このアイデアの具現化に際して、シルバーストンの設備とパドックレイアウトが大いに活用され、チームのトランスポーターはピットガレージ棟から離れた場所へと移動される。
これによりリバースピットガレージコンセプトを実行可能かつ安全に運用するカギとなるパドックエリアのスペースが充分に確保されるため、ファンはマシンのセットアップやメンテナンス作業を間近で楽しむことが可能となる。
「これは本当に素晴らしいアイデアだと思う。なぜなら、私が考え出したものだからね!」と、冗談を交えて語るのは、シリーズの最高経営責任者であり、FIAのツーリングカー・コミッション理事も務めるアラン・ゴウ。
「ただし、我々はファンのためだけにこの施策を取り入れることを決めた。チームやドライバーが一般の人々と交流する時間を増やすことができ、観客にとってBTCCの全体的な体験がさらに充実する。そのことが、チームとドライバーに一時的な負担を強いるだけでない、将来的な利益還元につながると確信している」
「通常、モータースポーツのピットガレージは(パーテーションや照明、加飾パネルなどで)“着飾って”ピットロード側を正面として設定されている。すると、パドックを訪れたファンは、通常ピットのバックウォールや備品が置かれる雑然とした環境しか目にすることができないでいた」と続けたゴウ。

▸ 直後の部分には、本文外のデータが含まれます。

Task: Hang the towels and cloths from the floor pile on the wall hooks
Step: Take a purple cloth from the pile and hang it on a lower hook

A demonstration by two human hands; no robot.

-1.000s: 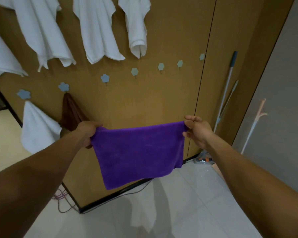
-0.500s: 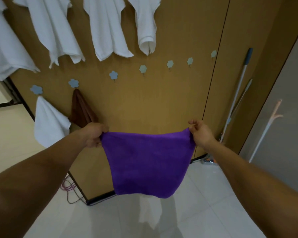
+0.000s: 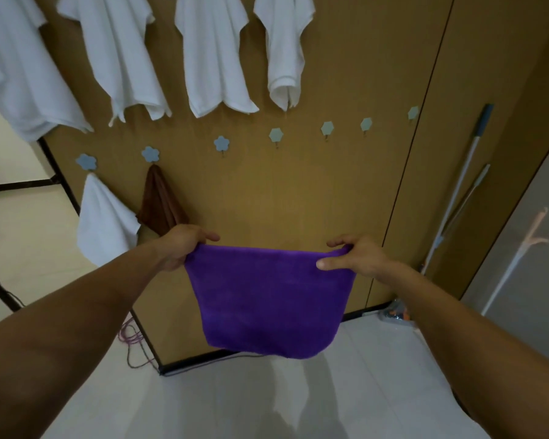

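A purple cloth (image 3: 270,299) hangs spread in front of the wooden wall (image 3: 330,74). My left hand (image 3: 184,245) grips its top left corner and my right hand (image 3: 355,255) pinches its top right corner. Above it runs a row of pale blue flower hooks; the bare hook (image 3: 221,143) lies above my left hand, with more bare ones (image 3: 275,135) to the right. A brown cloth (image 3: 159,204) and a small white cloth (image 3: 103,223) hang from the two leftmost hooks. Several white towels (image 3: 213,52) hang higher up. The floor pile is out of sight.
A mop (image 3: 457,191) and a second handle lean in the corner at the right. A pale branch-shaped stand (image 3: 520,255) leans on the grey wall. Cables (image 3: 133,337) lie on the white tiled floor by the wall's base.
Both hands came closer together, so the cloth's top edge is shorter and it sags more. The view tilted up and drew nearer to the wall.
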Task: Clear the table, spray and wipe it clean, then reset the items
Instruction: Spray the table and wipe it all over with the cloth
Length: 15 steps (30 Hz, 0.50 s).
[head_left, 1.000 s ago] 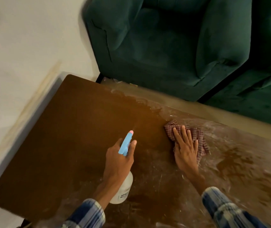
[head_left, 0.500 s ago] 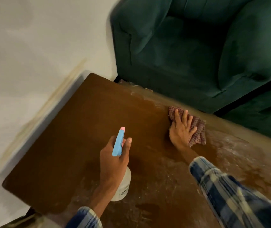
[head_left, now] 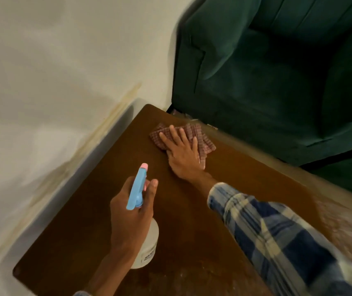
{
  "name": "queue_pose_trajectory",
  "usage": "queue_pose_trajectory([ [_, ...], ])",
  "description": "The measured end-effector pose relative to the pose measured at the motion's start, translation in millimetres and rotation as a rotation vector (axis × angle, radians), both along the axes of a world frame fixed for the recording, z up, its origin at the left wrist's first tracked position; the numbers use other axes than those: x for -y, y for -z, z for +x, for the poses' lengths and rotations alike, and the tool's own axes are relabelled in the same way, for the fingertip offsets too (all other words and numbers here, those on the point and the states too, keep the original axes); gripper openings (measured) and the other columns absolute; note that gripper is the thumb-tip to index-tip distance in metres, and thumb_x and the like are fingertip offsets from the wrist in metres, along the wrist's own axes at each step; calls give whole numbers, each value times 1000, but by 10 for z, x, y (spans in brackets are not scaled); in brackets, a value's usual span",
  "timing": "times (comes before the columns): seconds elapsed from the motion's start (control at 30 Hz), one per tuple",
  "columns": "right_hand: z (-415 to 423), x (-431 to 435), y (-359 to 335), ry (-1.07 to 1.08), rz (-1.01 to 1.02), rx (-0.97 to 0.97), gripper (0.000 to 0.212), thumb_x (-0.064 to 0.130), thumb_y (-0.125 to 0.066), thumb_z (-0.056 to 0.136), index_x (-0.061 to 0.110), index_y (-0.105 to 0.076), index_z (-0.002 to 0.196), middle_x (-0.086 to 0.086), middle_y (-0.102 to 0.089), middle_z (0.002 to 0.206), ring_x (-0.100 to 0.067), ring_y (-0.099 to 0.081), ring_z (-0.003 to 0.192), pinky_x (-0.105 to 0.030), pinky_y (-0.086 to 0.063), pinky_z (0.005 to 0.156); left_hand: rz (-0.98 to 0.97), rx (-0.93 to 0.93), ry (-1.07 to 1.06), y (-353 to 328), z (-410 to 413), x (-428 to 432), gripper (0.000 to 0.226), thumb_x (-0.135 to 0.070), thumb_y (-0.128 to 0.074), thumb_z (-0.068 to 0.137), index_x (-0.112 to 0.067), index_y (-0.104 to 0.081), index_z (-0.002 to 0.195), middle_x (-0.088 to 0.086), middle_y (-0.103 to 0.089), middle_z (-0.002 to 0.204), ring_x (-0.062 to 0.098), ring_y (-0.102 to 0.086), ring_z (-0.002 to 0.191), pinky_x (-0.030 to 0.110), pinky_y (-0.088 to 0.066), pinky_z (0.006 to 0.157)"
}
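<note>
Cloth near the table's far corner, under my right hand.
Checked cloth lies flat on brown wood; my fingers straight and spread, pressing it down, not gripping. My left hand is wrapped round the spray bottle, held above the near side, blue nozzle aimed at the far corner. Dusty smears along the right part. Green armchair just beyond; pale wall on the left.
</note>
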State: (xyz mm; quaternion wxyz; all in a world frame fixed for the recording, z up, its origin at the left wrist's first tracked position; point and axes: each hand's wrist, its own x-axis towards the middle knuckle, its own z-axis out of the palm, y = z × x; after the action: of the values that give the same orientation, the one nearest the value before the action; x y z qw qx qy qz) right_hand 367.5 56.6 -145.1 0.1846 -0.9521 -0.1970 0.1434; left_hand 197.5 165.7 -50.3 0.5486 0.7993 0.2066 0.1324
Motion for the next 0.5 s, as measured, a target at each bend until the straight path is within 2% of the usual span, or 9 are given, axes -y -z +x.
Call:
queue_pose_trajectory([
  [0.1, 406, -9, -36, 134, -37, -12, 55, 33, -31, 110, 41, -14, 161, 5, 7, 172, -24, 13, 158, -58, 16, 121, 25, 21, -4, 15, -5, -148, 20, -48, -60, 84, -33, -58, 96, 0, -58, 66, 16, -60, 57, 17, -50, 49],
  [0.17, 295, -127, -70, 136, -53, -14, 56, 32, -32, 109, 40, -13, 162, 4, 9, 172, -26, 14, 157, -61, 15, 122, 37, 29, -26, 21, -39, -201, 25, -47, -61, 84, -26, -58, 98, -1, -58, 67, 16, -60, 60, 16, -50, 51],
  [0.3, -442, -255, -83, -337, -38, -15, 56, 35, -31, 109, 46, -10, 160, 9, 10, 171, -23, 17, 157, -61, 15, 122, 8, 18, -79, -13, -210, -225, 25, -39, -64, 85, -18, -60, 99, -1, -57, 67, 18, -61, 62, 18, -51, 53],
  [0.33, -489, -183, -77, -368, -37, -14, 56, 36, -30, 109, 47, -11, 160, 10, 9, 171, -22, 16, 157, -61, 14, 122, 2, 15, -88, -28, -275, -234, 24, -38, -65, 85, -17, -61, 98, -1, -57, 66, 18, -60, 60, 19, -52, 53],
  [0.5, -580, -20, -63, -147, -90, -41, 56, 36, -27, 110, 47, -5, 160, 9, 11, 171, -22, 15, 157, -60, 13, 123, 23, -21, -189, -66, -710, -330, 17, -33, -69, 89, -22, -58, 95, -2, -59, 70, 21, -62, 68, 27, -56, 59],
])
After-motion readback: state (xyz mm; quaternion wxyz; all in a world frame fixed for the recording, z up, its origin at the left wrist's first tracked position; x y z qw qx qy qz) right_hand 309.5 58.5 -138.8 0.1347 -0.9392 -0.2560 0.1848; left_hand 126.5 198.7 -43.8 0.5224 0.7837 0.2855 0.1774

「これに対し、パドック側をピット正面として“顔”を持ってくるようガレージを効果的に反転させることで、彼らはピット内で起きているすべての作業を見ることが可能となる。これにより、ファンはチームとドライバーのレースウイークを詳細に観察できるため、レースに向けてより没入感のある雰囲気が生まれるだろう」
「もしこのコンセプトがうまくいけば、シルバーストンに加えてドニントンパークやスネッタートンでも同じレイアウトが採用できるだろう。ピットガレージの後ろに充分なスペースがあれば、どのサーキットでも運用可能なアイデアなんだ」
「マシンがトラックに出る必要があるときは、チームはマシンを押し戻し、ピットレーン側からコース上へ進むことになる。私はこのコンセプトに非常に自信を持っているし、その他のカテゴリーで採用実績があるか、ついぞ知らない。なんでもっと早く思いつかなかったのか、自分に腹が立つくらいだよ(笑)」
全10戦のカレンダーが予定される2019年BTCCシリーズは第7戦までを終えており、次戦は9月14~15日の第8戦スラクストンが待ち受ける。その月末、28~29日のシルバーストンでこの“リバースピットガレージ”コンセプトが初導入される。